This week, we helped make The 4-Hour Chef the first BitTorrent bestseller, thanks to users like you. We discussed the future of media distribution with The New York Times. We talked new business models for the music industry with TechCrunch. And we got into what it takes to build a better web with our own Patrick Williams, creator of the Torque API.
Best week ever, maybe. Close it out with these three amazing (free) Internet objects, courtesy of the intrepid preservationists over at Internet Archive.
The Origin of Species by Means of Natural Selection
153 years ago this week, Darwin’s The Origin of Species was published. Science has not been the same. In equal parts pivotal and controversial for challenging traditional religion and suggesting natural selection, it remains the foundation of evolutionary biology. And it remains preserved and protected in the public domain through the Internet Archive. Pass it on.

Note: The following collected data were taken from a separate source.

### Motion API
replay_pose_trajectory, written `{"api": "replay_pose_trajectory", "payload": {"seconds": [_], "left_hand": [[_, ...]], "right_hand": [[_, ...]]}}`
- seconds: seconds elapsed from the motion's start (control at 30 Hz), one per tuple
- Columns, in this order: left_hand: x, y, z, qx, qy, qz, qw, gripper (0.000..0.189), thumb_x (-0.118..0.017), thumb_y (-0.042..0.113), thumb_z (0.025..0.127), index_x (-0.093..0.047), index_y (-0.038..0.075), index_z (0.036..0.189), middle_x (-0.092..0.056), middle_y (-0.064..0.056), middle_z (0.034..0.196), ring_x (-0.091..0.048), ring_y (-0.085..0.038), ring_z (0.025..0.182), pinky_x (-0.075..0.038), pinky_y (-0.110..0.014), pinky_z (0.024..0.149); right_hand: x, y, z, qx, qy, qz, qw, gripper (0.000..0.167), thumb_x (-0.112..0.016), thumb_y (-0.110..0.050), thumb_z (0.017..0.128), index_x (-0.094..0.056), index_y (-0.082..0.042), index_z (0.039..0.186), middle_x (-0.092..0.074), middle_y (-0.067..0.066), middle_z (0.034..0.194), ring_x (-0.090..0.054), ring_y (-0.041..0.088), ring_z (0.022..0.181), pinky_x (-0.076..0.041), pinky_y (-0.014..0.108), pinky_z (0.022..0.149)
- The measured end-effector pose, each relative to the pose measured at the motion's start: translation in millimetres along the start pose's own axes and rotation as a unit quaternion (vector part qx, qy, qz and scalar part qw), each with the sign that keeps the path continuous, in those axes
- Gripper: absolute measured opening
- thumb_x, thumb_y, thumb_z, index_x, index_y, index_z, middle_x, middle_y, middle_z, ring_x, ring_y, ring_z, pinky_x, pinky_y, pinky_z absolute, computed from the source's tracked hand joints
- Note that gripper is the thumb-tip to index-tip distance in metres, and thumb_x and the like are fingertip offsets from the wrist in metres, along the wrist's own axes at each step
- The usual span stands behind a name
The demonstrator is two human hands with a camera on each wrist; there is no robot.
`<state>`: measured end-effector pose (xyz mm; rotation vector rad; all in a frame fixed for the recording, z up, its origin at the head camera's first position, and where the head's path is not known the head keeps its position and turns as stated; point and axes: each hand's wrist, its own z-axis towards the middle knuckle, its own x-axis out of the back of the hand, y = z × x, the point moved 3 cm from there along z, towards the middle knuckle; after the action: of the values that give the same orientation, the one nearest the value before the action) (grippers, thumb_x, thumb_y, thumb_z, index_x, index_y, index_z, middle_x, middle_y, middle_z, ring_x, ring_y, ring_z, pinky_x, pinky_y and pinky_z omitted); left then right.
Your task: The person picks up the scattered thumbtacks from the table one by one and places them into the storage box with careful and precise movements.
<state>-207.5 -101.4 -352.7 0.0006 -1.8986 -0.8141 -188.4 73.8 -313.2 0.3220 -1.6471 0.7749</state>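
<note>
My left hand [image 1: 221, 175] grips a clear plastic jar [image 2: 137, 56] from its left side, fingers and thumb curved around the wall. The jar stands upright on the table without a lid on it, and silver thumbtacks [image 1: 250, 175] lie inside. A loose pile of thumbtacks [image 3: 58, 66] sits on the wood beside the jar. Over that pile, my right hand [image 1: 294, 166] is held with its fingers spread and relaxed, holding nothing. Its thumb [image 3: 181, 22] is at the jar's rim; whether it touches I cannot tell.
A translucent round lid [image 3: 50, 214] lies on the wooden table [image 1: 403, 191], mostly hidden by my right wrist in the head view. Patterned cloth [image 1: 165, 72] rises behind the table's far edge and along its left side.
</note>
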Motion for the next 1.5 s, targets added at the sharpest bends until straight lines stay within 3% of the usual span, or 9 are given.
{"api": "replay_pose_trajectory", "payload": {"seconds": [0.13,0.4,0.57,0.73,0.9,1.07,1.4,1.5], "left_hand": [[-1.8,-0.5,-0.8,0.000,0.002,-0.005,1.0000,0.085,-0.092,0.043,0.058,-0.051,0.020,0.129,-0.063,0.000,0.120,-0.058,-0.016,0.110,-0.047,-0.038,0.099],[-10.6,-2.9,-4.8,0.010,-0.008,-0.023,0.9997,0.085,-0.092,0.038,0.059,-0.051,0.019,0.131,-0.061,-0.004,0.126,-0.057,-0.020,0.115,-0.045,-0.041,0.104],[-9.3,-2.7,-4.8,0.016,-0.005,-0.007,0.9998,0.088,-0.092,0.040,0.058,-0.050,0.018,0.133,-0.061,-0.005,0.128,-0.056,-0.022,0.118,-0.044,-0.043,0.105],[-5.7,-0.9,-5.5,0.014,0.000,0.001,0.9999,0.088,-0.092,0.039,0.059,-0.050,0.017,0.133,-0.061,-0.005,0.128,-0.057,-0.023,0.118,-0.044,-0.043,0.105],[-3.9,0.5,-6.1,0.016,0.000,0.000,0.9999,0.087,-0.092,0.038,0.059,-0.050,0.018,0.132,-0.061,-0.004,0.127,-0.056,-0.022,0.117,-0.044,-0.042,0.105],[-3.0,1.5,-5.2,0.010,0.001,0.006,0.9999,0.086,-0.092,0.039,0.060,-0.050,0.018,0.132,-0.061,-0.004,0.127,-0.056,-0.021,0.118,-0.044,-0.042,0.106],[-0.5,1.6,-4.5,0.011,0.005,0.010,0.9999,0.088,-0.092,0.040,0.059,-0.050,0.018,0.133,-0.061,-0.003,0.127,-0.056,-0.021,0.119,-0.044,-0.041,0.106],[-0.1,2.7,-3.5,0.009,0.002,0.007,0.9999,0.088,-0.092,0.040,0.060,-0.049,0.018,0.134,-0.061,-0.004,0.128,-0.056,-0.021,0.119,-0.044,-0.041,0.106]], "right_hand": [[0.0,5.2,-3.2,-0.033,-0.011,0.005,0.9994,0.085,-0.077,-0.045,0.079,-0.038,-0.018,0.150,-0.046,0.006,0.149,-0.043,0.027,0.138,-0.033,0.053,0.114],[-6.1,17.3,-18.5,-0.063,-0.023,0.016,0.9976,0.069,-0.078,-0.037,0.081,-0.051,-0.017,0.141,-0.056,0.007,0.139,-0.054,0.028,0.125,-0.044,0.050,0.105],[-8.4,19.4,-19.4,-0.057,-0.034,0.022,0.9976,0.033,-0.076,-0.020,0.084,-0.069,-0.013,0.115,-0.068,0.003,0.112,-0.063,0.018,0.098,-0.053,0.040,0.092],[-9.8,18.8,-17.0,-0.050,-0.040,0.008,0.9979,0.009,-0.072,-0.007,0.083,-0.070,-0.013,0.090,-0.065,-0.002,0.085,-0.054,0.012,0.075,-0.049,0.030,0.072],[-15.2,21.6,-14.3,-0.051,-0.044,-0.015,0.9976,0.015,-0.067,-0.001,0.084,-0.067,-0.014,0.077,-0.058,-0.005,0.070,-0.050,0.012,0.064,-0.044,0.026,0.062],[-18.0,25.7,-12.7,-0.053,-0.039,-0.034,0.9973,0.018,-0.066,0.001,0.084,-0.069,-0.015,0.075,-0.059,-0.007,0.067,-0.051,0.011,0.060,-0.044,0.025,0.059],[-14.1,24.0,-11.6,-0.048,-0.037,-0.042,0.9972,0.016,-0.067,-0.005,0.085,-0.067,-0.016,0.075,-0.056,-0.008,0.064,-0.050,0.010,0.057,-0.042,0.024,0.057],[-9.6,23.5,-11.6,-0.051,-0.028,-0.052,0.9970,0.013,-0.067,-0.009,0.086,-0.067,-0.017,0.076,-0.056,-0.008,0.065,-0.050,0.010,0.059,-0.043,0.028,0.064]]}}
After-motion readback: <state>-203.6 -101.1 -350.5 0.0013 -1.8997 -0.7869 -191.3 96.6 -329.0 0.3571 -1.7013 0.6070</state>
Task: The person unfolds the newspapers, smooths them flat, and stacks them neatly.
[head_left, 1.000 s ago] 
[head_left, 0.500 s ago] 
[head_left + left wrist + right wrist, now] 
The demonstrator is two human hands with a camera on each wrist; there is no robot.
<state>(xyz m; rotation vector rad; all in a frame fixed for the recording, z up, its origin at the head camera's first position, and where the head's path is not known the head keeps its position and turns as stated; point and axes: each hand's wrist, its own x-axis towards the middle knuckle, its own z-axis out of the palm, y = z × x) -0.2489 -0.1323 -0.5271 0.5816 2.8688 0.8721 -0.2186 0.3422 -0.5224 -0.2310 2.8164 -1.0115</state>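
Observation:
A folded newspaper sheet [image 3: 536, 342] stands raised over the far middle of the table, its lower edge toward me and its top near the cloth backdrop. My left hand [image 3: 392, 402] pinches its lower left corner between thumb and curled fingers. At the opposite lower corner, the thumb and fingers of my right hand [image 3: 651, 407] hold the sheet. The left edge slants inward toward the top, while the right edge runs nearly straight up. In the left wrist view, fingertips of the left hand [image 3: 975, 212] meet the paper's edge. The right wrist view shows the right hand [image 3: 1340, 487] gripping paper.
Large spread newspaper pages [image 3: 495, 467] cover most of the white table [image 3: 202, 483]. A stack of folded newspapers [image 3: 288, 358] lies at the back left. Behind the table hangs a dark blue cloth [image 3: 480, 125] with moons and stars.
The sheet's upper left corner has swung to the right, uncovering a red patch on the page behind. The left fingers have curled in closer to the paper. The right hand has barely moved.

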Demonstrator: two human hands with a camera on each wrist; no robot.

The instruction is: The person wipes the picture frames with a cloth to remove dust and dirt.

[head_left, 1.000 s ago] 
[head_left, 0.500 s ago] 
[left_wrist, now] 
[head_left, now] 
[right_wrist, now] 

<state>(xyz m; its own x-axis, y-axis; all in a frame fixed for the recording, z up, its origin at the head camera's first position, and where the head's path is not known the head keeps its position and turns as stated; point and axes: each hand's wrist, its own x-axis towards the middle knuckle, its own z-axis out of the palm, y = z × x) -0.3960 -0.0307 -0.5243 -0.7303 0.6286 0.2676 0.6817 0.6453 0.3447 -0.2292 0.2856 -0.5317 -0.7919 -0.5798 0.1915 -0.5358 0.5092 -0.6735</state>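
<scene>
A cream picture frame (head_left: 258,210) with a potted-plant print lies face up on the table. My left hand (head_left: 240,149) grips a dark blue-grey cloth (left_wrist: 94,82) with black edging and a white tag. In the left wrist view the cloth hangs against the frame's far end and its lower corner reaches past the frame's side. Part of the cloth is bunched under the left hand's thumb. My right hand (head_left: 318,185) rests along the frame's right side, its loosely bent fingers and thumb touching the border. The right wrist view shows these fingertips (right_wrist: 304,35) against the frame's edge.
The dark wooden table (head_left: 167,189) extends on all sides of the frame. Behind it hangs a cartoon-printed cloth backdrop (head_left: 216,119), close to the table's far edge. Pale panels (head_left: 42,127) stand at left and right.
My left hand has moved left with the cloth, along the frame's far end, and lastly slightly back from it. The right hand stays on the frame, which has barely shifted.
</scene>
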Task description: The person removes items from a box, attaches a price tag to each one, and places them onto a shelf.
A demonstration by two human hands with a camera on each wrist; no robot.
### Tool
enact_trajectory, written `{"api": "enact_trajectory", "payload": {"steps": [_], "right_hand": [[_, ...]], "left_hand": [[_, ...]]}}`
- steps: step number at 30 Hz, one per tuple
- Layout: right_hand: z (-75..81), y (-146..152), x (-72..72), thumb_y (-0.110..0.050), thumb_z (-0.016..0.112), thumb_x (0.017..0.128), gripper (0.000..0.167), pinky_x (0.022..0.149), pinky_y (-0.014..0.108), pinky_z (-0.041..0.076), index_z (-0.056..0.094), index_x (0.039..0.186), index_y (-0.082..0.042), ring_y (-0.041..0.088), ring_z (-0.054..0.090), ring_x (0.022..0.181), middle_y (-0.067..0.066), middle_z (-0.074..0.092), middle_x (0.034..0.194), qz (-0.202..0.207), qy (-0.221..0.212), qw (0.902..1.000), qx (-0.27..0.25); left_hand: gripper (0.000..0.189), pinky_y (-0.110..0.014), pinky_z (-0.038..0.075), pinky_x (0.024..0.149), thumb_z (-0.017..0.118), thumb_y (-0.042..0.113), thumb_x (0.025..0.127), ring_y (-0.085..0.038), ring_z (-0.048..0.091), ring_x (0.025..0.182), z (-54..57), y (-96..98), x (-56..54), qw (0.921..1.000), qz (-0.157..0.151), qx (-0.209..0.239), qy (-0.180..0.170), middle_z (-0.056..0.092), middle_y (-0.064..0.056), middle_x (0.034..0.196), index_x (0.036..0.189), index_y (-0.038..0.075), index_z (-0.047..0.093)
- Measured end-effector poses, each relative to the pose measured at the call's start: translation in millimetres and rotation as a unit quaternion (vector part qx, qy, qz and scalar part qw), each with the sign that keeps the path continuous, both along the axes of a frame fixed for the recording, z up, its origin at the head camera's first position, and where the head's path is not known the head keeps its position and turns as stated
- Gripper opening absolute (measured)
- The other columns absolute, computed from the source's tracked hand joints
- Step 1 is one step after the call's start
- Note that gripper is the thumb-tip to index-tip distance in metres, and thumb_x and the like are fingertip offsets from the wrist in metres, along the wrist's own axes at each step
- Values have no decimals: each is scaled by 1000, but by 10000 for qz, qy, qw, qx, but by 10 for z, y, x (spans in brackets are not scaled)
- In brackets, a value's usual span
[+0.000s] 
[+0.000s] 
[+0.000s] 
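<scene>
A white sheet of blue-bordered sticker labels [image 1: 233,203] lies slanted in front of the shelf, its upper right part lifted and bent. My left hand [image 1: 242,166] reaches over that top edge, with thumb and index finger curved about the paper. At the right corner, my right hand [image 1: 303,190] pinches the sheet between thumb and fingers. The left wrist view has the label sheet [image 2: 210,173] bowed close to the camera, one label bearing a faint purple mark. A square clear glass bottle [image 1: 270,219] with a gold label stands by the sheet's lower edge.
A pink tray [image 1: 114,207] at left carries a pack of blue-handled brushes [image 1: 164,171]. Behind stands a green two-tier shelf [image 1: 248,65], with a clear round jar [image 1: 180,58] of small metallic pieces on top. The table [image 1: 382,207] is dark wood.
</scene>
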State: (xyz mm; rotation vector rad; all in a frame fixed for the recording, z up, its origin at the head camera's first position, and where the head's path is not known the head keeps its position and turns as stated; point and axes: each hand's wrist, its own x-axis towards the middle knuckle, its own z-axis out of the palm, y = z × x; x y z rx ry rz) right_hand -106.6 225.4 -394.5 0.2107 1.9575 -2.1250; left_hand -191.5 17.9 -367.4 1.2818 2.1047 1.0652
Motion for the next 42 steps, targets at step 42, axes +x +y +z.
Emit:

Download Darwin’s The Origin of Species by Means of Natural Selection: http://bit.ly/originofspeciesia
More good music news this week. Guster announced they’ll release their first full-length album in two years (and their first live album in eight):Guster: Live Acoustic. Featuring 16 tracks from the band’s 2012 tour, the self-released album will be available on January 8, 2013. Want a preview? Done + done. Check out this live performance from earlier this year.
Download Guster Live at Paramount Theater on 2012-04-21: http://bit.ly/gusteria
It was gloomy in SF this week. And we were feeling literary. A re-read of Dickens’ Great Expectations, published 152 years ago this week, felt pretty on-brief. Get reacquainted with Pip, Miss Havisham, and early 19th century London with this classic story; kept in common by the Internet Archive.